The present study has several limitations, as it relied solely on gene transcriptome analysis and lacked multiomics experiments. Furthermore, the data analysis was conducted using only the bioinformatics commit method, and subsequent in vivo and in vitro validation experiments are required to verify the findings. To overcome these limitations, future studies will incorporate a multiomics approach. Additionally, the next study aims to investigate the differences in arthritis between oJIA species with and without uveitis.
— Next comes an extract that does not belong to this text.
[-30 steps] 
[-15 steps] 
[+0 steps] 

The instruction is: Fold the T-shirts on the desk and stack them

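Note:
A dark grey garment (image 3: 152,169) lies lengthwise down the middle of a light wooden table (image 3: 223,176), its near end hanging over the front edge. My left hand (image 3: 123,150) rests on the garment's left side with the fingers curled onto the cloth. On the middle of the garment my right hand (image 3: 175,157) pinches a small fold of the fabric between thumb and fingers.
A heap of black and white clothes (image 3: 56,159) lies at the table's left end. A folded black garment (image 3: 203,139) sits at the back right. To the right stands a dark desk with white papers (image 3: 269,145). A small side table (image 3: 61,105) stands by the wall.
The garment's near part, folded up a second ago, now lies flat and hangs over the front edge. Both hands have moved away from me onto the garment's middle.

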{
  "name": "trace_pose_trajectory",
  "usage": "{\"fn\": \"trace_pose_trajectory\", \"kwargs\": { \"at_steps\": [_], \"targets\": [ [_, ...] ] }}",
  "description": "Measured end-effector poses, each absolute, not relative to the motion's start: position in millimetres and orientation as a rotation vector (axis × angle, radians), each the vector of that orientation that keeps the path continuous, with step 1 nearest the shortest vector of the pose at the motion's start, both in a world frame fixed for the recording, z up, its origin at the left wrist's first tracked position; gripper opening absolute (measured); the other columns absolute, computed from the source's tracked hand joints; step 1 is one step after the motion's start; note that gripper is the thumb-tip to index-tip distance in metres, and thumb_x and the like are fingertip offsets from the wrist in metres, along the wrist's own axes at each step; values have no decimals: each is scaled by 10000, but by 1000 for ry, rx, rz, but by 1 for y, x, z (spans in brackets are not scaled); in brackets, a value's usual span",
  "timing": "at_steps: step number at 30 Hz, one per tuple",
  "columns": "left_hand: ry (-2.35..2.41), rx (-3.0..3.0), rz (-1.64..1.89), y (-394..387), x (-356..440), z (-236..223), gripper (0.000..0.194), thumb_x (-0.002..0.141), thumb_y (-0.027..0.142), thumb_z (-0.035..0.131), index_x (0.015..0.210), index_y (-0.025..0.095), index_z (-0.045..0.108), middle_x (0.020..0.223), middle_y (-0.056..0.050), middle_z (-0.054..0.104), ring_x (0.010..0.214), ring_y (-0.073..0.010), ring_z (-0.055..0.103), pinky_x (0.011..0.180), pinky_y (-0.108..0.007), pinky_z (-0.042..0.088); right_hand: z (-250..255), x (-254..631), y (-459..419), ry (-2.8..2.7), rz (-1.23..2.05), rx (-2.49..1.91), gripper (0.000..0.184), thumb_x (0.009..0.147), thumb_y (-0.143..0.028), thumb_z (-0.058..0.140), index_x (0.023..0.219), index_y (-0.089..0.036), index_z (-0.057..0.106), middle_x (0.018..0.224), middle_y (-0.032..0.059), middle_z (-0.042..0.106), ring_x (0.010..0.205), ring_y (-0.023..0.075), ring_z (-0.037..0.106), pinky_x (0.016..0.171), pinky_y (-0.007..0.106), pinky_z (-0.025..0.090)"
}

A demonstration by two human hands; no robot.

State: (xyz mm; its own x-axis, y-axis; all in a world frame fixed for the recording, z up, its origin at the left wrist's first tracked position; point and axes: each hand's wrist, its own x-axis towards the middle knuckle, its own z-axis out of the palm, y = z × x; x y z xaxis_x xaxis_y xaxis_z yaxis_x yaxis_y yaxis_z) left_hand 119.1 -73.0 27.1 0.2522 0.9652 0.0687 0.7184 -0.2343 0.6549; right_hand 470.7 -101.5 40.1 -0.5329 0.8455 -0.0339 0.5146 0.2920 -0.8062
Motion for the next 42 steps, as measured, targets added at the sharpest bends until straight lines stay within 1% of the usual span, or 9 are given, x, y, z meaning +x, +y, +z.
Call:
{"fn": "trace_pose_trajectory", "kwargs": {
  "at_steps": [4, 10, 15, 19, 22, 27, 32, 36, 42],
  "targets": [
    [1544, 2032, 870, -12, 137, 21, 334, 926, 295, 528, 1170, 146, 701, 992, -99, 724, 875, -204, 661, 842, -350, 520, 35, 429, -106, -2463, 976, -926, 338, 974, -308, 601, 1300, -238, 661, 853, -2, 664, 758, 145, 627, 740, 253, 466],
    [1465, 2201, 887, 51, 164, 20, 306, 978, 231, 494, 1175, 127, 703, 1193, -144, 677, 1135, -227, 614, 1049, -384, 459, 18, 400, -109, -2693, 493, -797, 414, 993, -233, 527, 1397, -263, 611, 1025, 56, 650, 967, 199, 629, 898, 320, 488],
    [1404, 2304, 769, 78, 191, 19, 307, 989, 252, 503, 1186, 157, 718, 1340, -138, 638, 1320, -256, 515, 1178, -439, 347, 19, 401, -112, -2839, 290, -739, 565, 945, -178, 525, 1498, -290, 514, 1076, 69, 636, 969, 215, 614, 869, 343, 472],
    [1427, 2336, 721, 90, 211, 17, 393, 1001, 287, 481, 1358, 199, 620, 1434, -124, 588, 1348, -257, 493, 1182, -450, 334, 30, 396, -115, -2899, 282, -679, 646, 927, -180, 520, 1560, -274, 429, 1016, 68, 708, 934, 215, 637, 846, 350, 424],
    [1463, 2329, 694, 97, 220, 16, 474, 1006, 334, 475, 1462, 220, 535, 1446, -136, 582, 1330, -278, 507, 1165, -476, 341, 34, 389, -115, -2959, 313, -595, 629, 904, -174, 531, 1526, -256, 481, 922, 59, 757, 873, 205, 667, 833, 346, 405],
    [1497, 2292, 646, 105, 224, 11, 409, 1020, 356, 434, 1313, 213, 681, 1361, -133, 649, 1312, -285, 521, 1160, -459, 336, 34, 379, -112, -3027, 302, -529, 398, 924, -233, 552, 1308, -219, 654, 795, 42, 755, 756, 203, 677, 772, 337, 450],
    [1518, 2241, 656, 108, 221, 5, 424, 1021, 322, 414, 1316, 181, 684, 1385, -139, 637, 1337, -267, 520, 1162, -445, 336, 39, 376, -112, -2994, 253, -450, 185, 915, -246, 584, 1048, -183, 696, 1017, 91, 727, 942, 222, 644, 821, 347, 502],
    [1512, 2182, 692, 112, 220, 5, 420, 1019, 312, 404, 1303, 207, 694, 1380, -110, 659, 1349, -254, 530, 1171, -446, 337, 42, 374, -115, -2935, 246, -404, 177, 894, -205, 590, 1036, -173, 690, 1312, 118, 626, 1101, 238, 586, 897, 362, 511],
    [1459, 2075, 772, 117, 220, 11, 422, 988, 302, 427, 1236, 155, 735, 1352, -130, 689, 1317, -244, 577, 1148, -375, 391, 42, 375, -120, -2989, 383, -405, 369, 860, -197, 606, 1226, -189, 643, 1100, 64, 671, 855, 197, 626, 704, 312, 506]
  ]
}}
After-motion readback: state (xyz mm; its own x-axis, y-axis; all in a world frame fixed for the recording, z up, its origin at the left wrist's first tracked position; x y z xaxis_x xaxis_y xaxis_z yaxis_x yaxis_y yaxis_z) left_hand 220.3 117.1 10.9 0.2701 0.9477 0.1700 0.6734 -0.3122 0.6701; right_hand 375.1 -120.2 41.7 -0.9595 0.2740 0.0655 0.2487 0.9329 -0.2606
In summary, this study successfully identified six critical genes (JUN, SOCS3, CXCL8, KRAS, NFKBIA, and PTGS2) as biomarkers for the early diagnosis of RF-negative pJIA and oJIA. Furthermore, the study provided insights into the landscape of immune cells associated with RF-negative pJIA and oJIA and suggested that Tfh cells may contribute to the early onset of both RF-negative pJIA and oJIA.